─── Dataset excerpt ───

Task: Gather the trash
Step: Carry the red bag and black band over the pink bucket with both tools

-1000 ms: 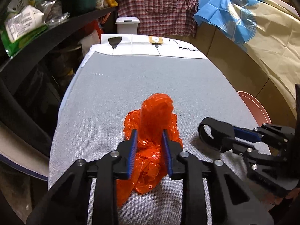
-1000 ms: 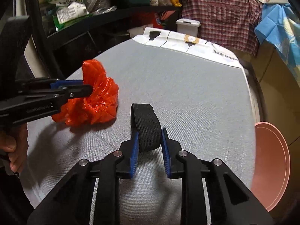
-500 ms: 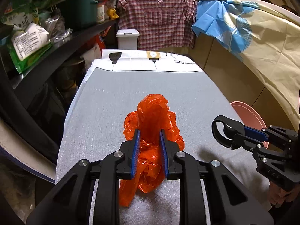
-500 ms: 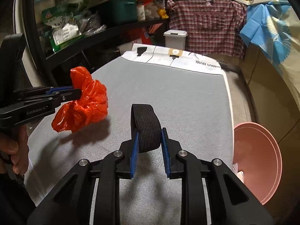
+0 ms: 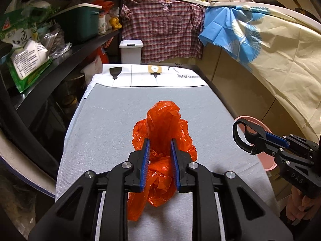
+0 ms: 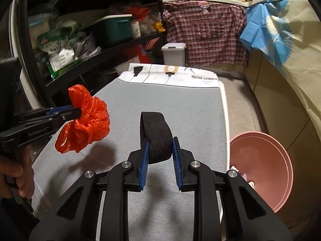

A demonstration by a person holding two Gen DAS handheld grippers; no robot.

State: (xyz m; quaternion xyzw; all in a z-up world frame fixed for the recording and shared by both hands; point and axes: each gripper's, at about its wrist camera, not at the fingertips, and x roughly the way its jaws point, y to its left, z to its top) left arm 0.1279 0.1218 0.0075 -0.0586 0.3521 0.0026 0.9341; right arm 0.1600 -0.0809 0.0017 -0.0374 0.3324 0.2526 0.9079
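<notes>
A crumpled orange plastic bag [image 5: 162, 140] hangs clear of the grey table top [image 5: 112, 120], with my left gripper [image 5: 159, 150] shut on it; its blue pads press both sides. In the right wrist view the same orange bag [image 6: 86, 120] dangles at the left from the left gripper [image 6: 77, 111], casting a shadow on the table. My right gripper [image 6: 159, 150] is shut on a black elastic band loop [image 6: 156, 132], held above the table. That black loop [image 5: 242, 136] shows at the right of the left wrist view, over a pink basin [image 5: 266, 161].
The pink basin [image 6: 264, 166] sits below the table's right edge [image 6: 225, 120]. A white lidded bin [image 6: 174, 53] stands beyond the far end. Black shelves [image 5: 66, 54] with packets and a green box run along the left. Cloths and a checked shirt [image 5: 166, 30] hang behind and to the right.
Both grippers have risen with their loads: the orange bag has come off the table and now hangs free, and the black loop has moved up and to the right, toward the pink basin.
</notes>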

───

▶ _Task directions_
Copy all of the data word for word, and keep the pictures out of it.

▶ _Exercise solution_
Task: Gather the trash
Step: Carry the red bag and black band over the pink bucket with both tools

-1000 ms: 
-1000 ms: 
-500 ms: 
-500 ms: 
+0 ms: 
+0 ms: 

A demonstration by a person holding two Gen DAS handheld grippers; no robot.

State: (xyz m; quaternion xyzw; all in a z-up world frame fixed for the recording and shared by both hands; point and axes: each gripper's, at about its wrist camera, not at the fingertips, and x roughly the way its jaws point, y to its left, z to its top) left arm 0.1279 0.1218 0.0075 -0.0586 0.3521 0.0026 0.9341; right arm 0.1600 -0.0809 0.0017 -0.0374 0.3324 0.2526 0.9079
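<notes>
A crumpled orange plastic bag [image 5: 162, 140] hangs clear of the grey table top [image 5: 112, 120], with my left gripper [image 5: 159, 150] shut on it; its blue pads press both sides. In the right wrist view the same orange bag [image 6: 86, 120] dangles at the left from the left gripper [image 6: 77, 111], casting a shadow on the table. My right gripper [image 6: 159, 150] is shut on a black elastic band loop [image 6: 156, 132], held above the table. That black loop [image 5: 242, 136] shows at the right of the left wrist view, over a pink basin [image 5: 266, 161].
The pink basin [image 6: 264, 166] sits below the table's right edge [image 6: 225, 120]. A white lidded bin [image 6: 174, 53] stands beyond the far end. Black shelves [image 5: 66, 54] with packets and a green box run along the left. Cloths and a checked shirt [image 5: 166, 30] hang behind and to the right.
Both grippers have risen with their loads: the orange bag has come off the table and now hangs free, and the black loop has moved up and to the right, toward the pink basin.
</notes>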

Nothing more remains for this exercise.